Yan, Zheng [Fri, 17 Feb 2017 02:51:43 +0000 (10:51 +0800)]
mds: don't call kick_discovers() for recovering mds twice
MDSRankDispatcher::handle_mds_map() calls kick_discovers() when
the recovering mds enters rejoin state. No need to call it again
when the recovering mds entry clientreplay/active state.
Yan, Zheng [Wed, 15 Feb 2017 07:51:00 +0000 (15:51 +0800)]
mds: avoid race between cache expire and MDentryLink
commit 22535340 tried to fix race between cache expire and
MDentryLink. It avoids trimming null dentry whose lock is
not readable. The fix does not handle the case that MDS
first recevies a MDentryUnlink message, then receives a
MDentryLink message.
Yan, Zheng [Mon, 13 Feb 2017 01:30:43 +0000 (09:30 +0800)]
mds: fix deadlock when wrlock and remote_wrlock the same lock
When handling trans-authority rename, the master mds may ask slave
mds to wrlock a lock, then try to wrlock the same lock locally.
If the master can't wrlock the lock locally, it need to drop the
remote wrlock and wait.

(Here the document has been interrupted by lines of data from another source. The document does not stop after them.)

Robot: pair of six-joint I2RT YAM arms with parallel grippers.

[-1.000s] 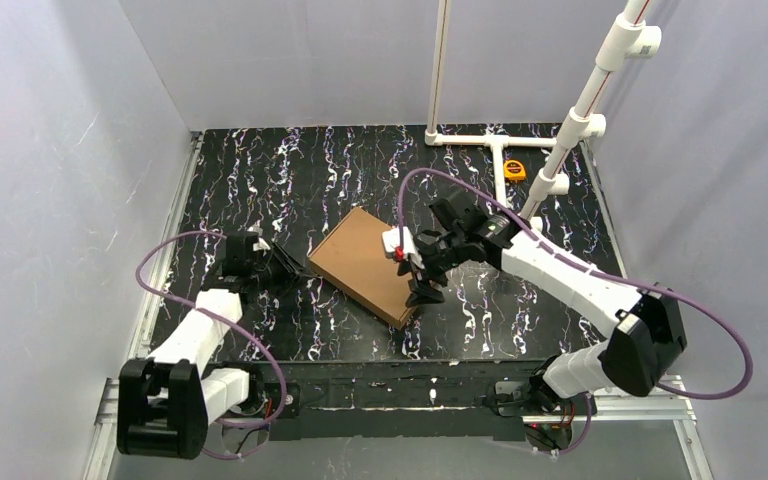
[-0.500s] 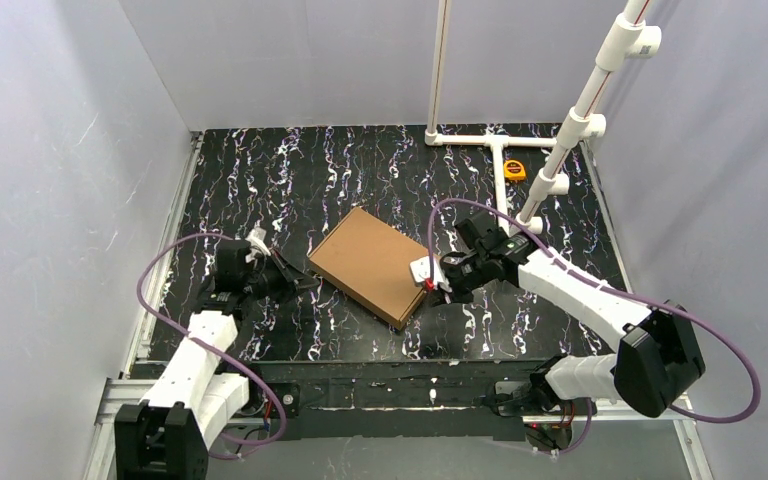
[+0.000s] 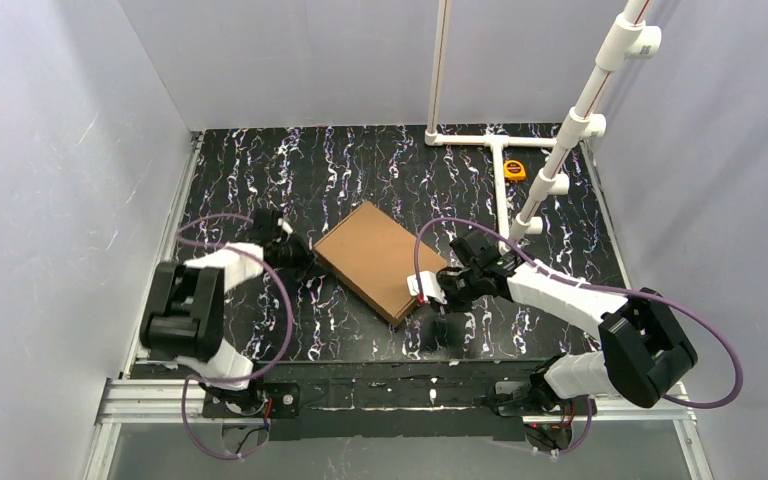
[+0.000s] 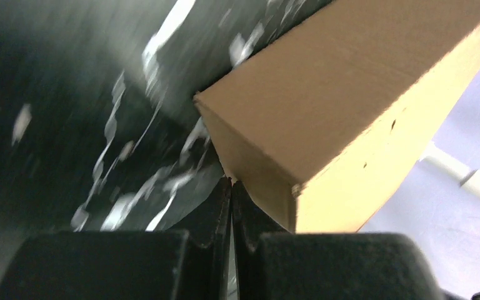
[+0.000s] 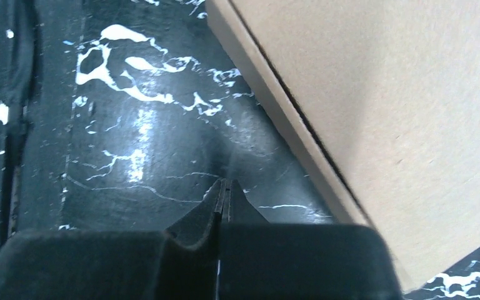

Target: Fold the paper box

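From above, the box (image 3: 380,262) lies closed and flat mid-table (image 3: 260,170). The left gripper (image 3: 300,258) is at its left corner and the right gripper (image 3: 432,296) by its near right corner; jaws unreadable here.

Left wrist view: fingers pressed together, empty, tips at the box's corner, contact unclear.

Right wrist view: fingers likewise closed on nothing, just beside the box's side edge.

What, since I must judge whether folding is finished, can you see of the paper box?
The paper box is plain brown corrugated cardboard, folded shut into a shallow rectangle, lying flat and diagonal on the table. A dark seam runs under its lid edge. The shut left gripper sits at its left corner, contact unclear; the shut right gripper is beside its near-right side, apart.
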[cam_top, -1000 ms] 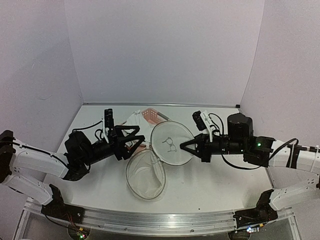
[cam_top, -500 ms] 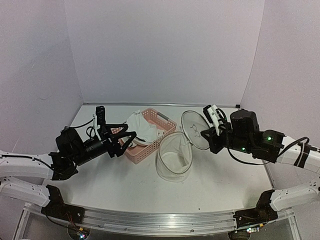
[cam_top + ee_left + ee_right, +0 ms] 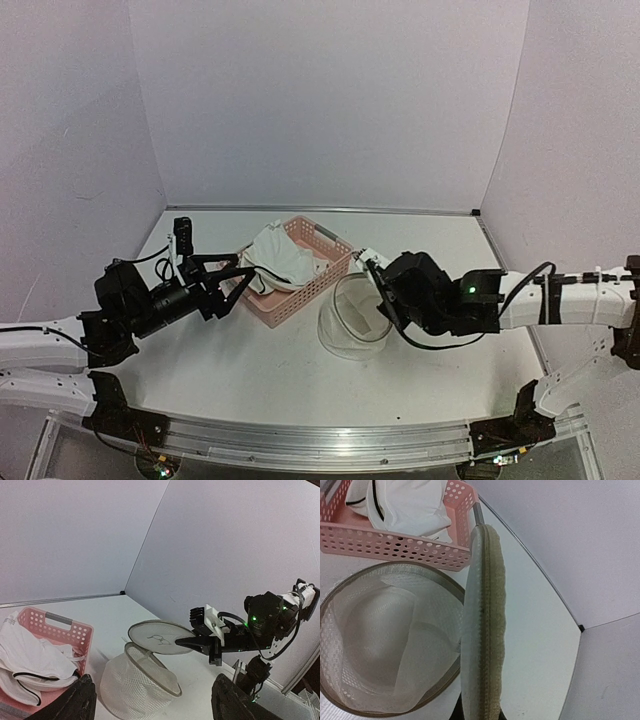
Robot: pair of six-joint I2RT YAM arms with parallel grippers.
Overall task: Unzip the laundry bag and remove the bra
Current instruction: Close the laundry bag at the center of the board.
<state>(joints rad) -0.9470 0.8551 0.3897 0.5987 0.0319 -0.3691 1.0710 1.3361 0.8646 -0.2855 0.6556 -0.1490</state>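
Observation:
The laundry bag [image 3: 352, 322] stands unzipped on the table as an open white mesh bowl [image 3: 135, 685] with nothing in it. Its round lid [image 3: 160, 637], marked with the small black logo, is lifted above the bowl. My right gripper [image 3: 186, 641] is shut on the lid's rim, and the right wrist view shows the lid edge-on [image 3: 483, 630]. The bra [image 3: 281, 257], white with dark edging, lies heaped in the pink basket [image 3: 320, 282]. My left gripper [image 3: 238, 284] hovers open just left of the basket, its fingers [image 3: 82, 700] holding nothing.
The pink slotted basket [image 3: 395, 547] sits directly behind the mesh bowl [image 3: 385, 645], almost touching it. White walls close the table at the back and on both sides. The right arm [image 3: 520, 300] stretches in low from the right.
My right gripper has swung the lid down and left, over the bowl, and the bag now stands right of the basket. My left gripper has drawn back leftward from the basket.

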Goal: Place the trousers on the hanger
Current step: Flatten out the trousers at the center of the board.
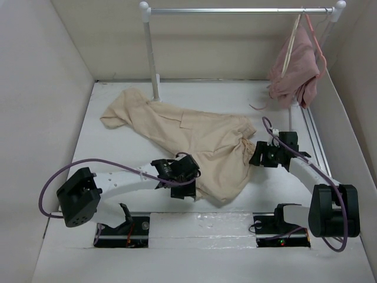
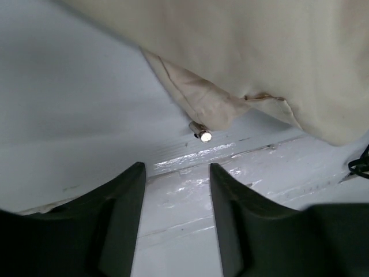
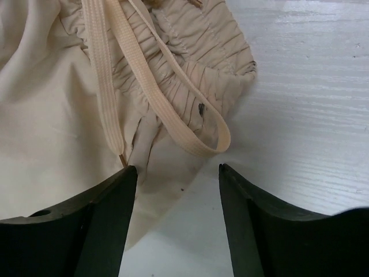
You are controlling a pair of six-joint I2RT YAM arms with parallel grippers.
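Top external view, L to R: left jaws, open w/ nothing in them, sit at the near edge of the trousers (image 1: 194, 138), spread across the worktop (image 1: 112, 144). The right jaws, also open & empty, face the waistband (image 3: 196, 46); closing now may catch only the drawstring (image 3: 167, 98), so cloth slips out. Far right, the hanger (image 1: 291, 44) hangs on the rail (image 1: 235, 10), well apart, against a pink garment (image 1: 297, 71): snag risk.

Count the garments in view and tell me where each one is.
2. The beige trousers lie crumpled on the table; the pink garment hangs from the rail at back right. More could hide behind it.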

Otherwise deadlock happens. The code does
not handle a corner case: Lock::wrlock_start() can sleep even
when SimpleLock::can_wrlock() return true.
Yan, Zheng [Fri, 10 Feb 2017 09:31:37 +0000 (17:31 +0800)]
mds: issue new caps to client even when session is stale
If early reply is not allowed for open request, MDS does not send
reply to client immediately after adding adds new caps. Later when
MDS sends the reply, client session can be in stale stale. If MDS
does not issue the new caps to client along with the reply, the
new caps get lost. This issue can cause MDS to hang at revoking
caps.
Yan, Zheng [Thu, 9 Feb 2017 03:43:57 +0000 (11:43 +0800)]
mds: note subtree bounds when rolling back rename
mds can do a slave rename that moves directory inode (whoes dirfrags
are all non-auth) to new auth. Then rolls back the slave rename. If
There is a ESubtreeMap event between log event of slave rename and
log event of rollback. The ESubtreeMap does not have information
about the inode's non-auth dirfrags.
Later when mds replays the log, the log event of slave rename can
be missing. So mds need to re-create subtree bounds when replaying
the log event of rename rollback
Yan, Zheng [Wed, 8 Feb 2017 03:25:16 +0000 (11:25 +0800)]
mds: properly set ambiguous auth on auth mds of rename source inode
When doing trans-authority rename, the master mds may send two slave
requests to auth mds of rename source inode. The first slave request
set ambiguous auth on rename source inode. The second slave request
is sent after receiving all bystanders' slave request replies.
Current code uses mdr->more()->is_ambiguous_auth bit to indicate if
the first slave reuqest was sent. The is_ambiguous_auth is set when
when calling Server::_rename_prepare_witness(). This causes problem
if Server::_rename_prepare_witness() can't send the slave request
immediately and wants to retry the MDRequest laster. The fix is set
is_ambiguous_auth when receiving reply for the first slave request
Yan, Zheng [Tue, 7 Feb 2017 02:25:06 +0000 (10:25 +0800)]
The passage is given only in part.